_ABOUT THIS EXERCISE_
Each line below must be reproduced exactly as it stands. Pictures stay out of the copy.

____ STORED DATA

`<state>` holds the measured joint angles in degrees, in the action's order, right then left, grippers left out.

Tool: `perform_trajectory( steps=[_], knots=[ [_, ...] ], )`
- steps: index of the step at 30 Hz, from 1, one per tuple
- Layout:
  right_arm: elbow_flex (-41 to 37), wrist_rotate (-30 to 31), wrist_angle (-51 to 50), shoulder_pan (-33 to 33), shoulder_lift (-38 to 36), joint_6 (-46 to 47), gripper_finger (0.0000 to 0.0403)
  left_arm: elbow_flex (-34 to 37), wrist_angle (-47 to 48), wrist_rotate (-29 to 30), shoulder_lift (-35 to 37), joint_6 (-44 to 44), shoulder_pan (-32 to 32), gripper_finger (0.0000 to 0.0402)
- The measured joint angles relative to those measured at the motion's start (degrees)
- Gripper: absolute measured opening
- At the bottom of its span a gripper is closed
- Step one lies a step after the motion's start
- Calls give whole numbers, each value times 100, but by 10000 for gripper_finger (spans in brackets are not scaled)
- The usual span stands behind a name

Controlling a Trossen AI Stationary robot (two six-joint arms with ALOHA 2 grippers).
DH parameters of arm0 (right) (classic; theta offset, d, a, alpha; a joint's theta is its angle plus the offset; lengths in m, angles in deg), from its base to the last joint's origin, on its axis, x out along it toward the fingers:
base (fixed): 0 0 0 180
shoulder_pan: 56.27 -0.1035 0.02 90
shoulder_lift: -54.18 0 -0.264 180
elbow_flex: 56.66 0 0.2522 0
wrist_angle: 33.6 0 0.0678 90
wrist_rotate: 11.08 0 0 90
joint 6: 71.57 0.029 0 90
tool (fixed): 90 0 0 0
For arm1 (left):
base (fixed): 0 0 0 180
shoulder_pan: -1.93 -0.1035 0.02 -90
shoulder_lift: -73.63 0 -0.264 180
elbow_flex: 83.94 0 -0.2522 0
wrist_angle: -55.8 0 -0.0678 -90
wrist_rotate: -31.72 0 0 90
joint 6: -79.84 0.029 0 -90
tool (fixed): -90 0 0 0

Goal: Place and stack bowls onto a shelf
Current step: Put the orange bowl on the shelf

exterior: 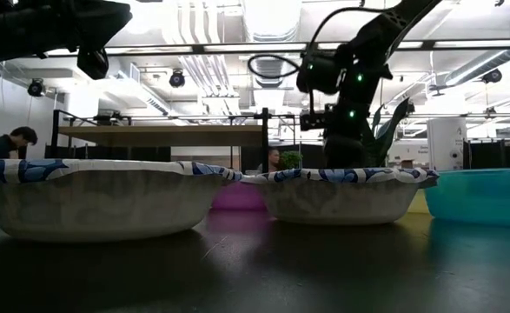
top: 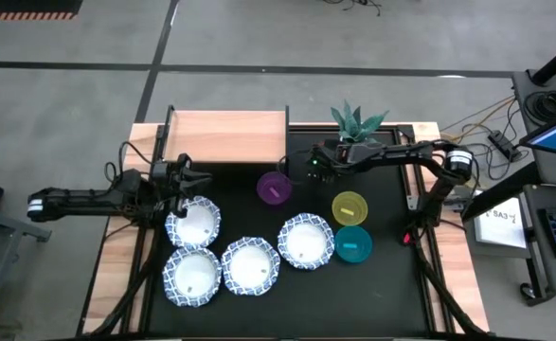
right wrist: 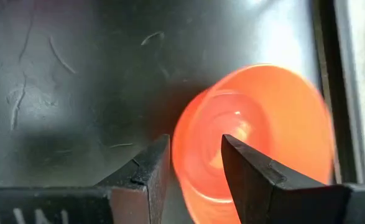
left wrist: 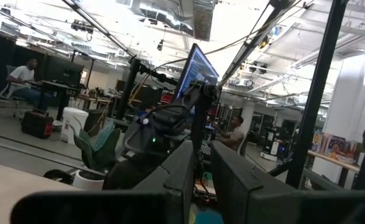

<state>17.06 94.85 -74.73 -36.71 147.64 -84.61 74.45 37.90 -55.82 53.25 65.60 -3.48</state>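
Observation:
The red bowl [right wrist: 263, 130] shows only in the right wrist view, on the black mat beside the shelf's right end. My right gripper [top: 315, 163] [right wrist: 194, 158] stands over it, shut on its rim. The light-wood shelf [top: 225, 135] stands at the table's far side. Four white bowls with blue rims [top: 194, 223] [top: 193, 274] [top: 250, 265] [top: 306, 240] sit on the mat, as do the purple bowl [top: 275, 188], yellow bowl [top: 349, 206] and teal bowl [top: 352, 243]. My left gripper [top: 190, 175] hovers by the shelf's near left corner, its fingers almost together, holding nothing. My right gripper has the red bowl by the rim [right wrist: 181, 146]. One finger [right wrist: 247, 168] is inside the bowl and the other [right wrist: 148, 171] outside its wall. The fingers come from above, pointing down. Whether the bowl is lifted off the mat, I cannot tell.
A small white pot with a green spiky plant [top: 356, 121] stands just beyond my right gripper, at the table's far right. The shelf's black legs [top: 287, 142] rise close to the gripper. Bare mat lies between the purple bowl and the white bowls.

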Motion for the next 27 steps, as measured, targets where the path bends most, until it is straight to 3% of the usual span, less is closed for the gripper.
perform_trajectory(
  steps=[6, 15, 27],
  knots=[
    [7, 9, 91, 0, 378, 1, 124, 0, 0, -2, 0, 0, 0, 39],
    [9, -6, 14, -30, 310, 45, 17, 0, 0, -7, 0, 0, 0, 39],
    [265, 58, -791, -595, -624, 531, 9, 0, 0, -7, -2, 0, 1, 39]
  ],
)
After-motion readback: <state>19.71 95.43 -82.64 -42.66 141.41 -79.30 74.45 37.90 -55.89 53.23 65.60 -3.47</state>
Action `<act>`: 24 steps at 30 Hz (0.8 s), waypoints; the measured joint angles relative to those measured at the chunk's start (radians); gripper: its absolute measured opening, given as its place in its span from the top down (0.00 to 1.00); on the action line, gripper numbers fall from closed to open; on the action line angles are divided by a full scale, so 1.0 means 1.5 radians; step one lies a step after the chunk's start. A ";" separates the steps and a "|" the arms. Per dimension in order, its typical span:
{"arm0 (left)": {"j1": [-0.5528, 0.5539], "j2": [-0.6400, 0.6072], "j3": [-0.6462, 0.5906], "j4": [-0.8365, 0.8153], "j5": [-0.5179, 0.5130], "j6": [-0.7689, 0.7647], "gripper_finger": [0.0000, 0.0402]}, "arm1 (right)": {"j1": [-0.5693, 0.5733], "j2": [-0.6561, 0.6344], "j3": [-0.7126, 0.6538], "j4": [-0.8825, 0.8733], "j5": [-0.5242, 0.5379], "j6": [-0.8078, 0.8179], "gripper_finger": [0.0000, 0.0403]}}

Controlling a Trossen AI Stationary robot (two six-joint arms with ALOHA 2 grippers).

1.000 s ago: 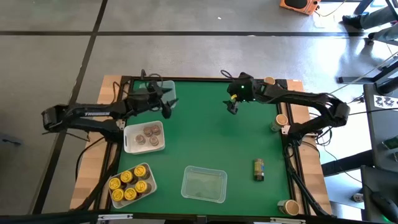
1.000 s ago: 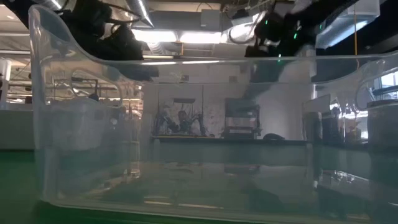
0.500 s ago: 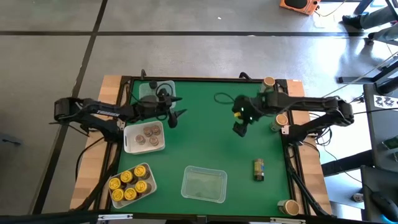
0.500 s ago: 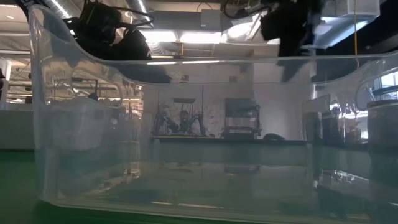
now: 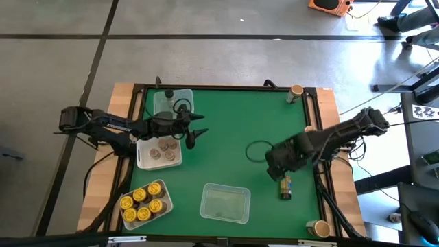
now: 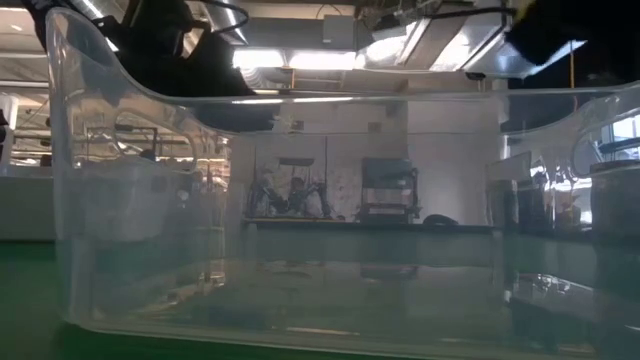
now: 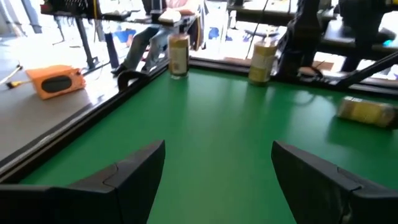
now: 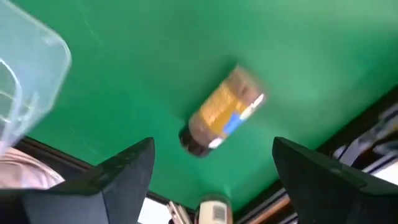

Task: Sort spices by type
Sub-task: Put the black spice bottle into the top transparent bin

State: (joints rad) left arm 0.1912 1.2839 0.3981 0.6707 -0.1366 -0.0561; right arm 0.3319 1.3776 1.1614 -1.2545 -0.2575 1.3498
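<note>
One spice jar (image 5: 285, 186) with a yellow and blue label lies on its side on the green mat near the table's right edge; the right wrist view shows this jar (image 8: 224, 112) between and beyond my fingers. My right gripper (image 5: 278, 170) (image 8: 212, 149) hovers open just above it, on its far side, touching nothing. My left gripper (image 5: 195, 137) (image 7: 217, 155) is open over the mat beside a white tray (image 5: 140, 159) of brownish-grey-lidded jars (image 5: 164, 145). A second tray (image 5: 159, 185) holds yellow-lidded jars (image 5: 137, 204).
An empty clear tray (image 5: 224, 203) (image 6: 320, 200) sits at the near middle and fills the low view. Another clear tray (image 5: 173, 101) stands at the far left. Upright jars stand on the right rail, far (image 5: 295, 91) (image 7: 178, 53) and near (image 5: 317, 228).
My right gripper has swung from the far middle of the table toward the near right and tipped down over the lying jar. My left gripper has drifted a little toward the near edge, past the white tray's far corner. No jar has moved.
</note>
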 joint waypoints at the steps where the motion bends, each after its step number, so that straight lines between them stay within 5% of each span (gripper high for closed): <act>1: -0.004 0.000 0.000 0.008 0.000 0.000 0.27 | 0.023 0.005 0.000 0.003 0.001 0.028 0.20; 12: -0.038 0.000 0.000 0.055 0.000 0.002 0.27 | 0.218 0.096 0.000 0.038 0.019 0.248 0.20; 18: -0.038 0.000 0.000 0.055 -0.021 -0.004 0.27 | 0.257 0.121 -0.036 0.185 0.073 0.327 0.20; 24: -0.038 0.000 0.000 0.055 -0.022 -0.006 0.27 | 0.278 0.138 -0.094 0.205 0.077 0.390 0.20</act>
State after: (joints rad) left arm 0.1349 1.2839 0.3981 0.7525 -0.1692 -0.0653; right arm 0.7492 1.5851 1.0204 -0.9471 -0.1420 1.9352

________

_WRITTEN RESPONSE_
`<state>` holds the measured joint angles in degrees, in the action's order, right then left, grippers left out.

Tool: `perform_trajectory( steps=[_], knots=[ [_, ...] ], )`
- steps: index of the step at 30 Hz, from 1, one per tuple
- Layout:
  right_arm: elbow_flex (-41 to 37), wrist_rotate (-30 to 31), wrist_angle (-51 to 50), shoulder_pan (-33 to 33), shoulder_lift (-38 to 36), joint_6 (-46 to 47), gripper_finger (0.0000 to 0.0403)
  left_arm: elbow_flex (-34 to 37), wrist_angle (-47 to 48), wrist_rotate (-29 to 30), shoulder_lift (-35 to 37), joint_6 (-44 to 44), shoulder_pan (-32 to 32), gripper_finger (0.0000 to 0.0402)
- The measured joint angles relative to those measured at the motion's start (degrees)
- Gripper: absolute measured opening
- At the bottom of its span a gripper is closed
- Step one lies a step after the motion's start
- Calls give whole numbers, each value times 100, but by 10000 for gripper_finger (spans in brackets are not scaled)
- The usual span stands behind a name

Controlling a Trossen AI Stationary robot (two six-joint arms with ALOHA 2 grippers).
DH parameters of arm0 (right) (classic; theta offset, d, a, alpha; a joint's theta is its angle plus the offset; lengths in m, angles in deg), from its base to the last joint's origin, on its axis, x out along it toward the fingers:
base (fixed): 0 0 0 180
shoulder_pan: 56.27 -0.1035 0.02 90
shoulder_lift: -54.18 0 -0.264 180
elbow_flex: 56.66 0 0.2522 0
wrist_angle: 33.6 0 0.0678 90
wrist_rotate: 11.08 0 0 90
joint 6: 71.57 0.029 0 90
tool (fixed): 90 0 0 0
For arm1 (left):
base (fixed): 0 0 0 180
shoulder_pan: -1.93 -0.1035 0.02 -90
shoulder_lift: -73.63 0 -0.264 180
elbow_flex: 83.94 0 -0.2522 0
wrist_angle: -55.8 0 -0.0678 -90
wrist_rotate: -31.72 0 0 90
joint 6: -79.84 0.029 0 -90
tool (fixed): -90 0 0 0

Goal: Place and stack bowls onto a shelf
Current step: Put the orange bowl on the shelf

exterior: 
top: 
right wrist: 
left wrist: 

<state>17.06 94.85 -74.73 -36.71 147.64 -84.61 74.45 37.90 -55.82 53.25 65.60 -3.48</state>
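Observation:
The red bowl [right wrist: 263, 130] shows only in the right wrist view, on the black mat beside the shelf's right end. My right gripper [top: 315, 163] [right wrist: 194, 158] stands over it, shut on its rim. The light-wood shelf [top: 225, 135] stands at the table's far side. Four white bowls with blue rims [top: 194, 223] [top: 193, 274] [top: 250, 265] [top: 306, 240] sit on the mat, as do the purple bowl [top: 275, 188], yellow bowl [top: 349, 206] and teal bowl [top: 352, 243]. My left gripper [top: 190, 175] hovers by the shelf's near left corner, its fingers almost together, holding nothing. My right gripper has the red bowl by the rim [right wrist: 181, 146]. One finger [right wrist: 247, 168] is inside the bowl and the other [right wrist: 148, 171] outside its wall. The fingers come from above, pointing down. Whether the bowl is lifted off the mat, I cannot tell.
A small white pot with a green spiky plant [top: 356, 121] stands just beyond my right gripper, at the table's far right. The shelf's black legs [top: 287, 142] rise close to the gripper. Bare mat lies between the purple bowl and the white bowls.
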
Motion for the next 27 steps, as measured, targets where the path bends most, until it is straight to 3% of the usual span, less is closed for the gripper.
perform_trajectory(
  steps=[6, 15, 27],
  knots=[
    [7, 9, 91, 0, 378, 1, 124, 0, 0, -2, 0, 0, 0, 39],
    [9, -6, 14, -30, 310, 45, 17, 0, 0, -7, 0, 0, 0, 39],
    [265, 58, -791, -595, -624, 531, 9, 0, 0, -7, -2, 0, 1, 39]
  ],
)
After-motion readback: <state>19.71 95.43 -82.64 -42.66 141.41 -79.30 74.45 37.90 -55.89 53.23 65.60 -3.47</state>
Action `<act>`: 24 steps at 30 Hz (0.8 s), waypoints; the measured joint angles relative to those measured at the chunk's start (radians); gripper: its absolute measured opening, given as its place in its span from the top down (0.00 to 1.00); on the action line, gripper numbers fall from closed to open; on the action line angles are divided by a full scale, so 1.0 means 1.5 radians; step one lies a step after the chunk's start. A ";" separates the steps and a "|" the arms. Per dimension in order, its typical span:
{"arm0 (left)": {"j1": [-0.5528, 0.5539], "j2": [-0.6400, 0.6072], "j3": [-0.6462, 0.5906], "j4": [-0.8365, 0.8153], "j5": [-0.5179, 0.5130], "j6": [-0.7689, 0.7647], "gripper_finger": [0.0000, 0.0402]}, "arm1 (right)": {"j1": [-0.5693, 0.5733], "j2": [-0.6561, 0.6344], "j3": [-0.7126, 0.6538], "j4": [-0.8825, 0.8733], "j5": [-0.5242, 0.5379], "j6": [-0.8078, 0.8179], "gripper_finger": [0.0000, 0.0403]}}

Controlling a Trossen AI Stationary robot (two six-joint arms with ALOHA 2 grippers).

1.000 s ago: 
1.000 s ago: 
0.500 s ago: 
0.500 s ago: 
now: 
now: 
now: 
now: 

Task: Sort spices by type
Sub-task: Put the black spice bottle into the top transparent bin

State: (joints rad) left arm 0.1912 1.2839 0.3981 0.6707 -0.1366 -0.0561; right arm 0.3319 1.3776 1.1614 -1.2545 -0.2575 1.3498
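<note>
One spice jar (image 5: 285, 186) with a yellow and blue label lies on its side on the green mat near the table's right edge; the right wrist view shows this jar (image 8: 224, 112) between and beyond my fingers. My right gripper (image 5: 278, 170) (image 8: 212, 149) hovers open just above it, on its far side, touching nothing. My left gripper (image 5: 195, 137) (image 7: 217, 155) is open over the mat beside a white tray (image 5: 140, 159) of brownish-grey-lidded jars (image 5: 164, 145). A second tray (image 5: 159, 185) holds yellow-lidded jars (image 5: 137, 204).
An empty clear tray (image 5: 224, 203) (image 6: 320, 200) sits at the near middle and fills the low view. Another clear tray (image 5: 173, 101) stands at the far left. Upright jars stand on the right rail, far (image 5: 295, 91) (image 7: 178, 53) and near (image 5: 317, 228).
My right gripper has swung from the far middle of the table toward the near right and tipped down over the lying jar. My left gripper has drifted a little toward the near edge, past the white tray's far corner. No jar has moved.
</note>
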 joint waypoints at the steps where the motion bends, each after its step number, so that straight lines between them stay within 5% of each span (gripper high for closed): <act>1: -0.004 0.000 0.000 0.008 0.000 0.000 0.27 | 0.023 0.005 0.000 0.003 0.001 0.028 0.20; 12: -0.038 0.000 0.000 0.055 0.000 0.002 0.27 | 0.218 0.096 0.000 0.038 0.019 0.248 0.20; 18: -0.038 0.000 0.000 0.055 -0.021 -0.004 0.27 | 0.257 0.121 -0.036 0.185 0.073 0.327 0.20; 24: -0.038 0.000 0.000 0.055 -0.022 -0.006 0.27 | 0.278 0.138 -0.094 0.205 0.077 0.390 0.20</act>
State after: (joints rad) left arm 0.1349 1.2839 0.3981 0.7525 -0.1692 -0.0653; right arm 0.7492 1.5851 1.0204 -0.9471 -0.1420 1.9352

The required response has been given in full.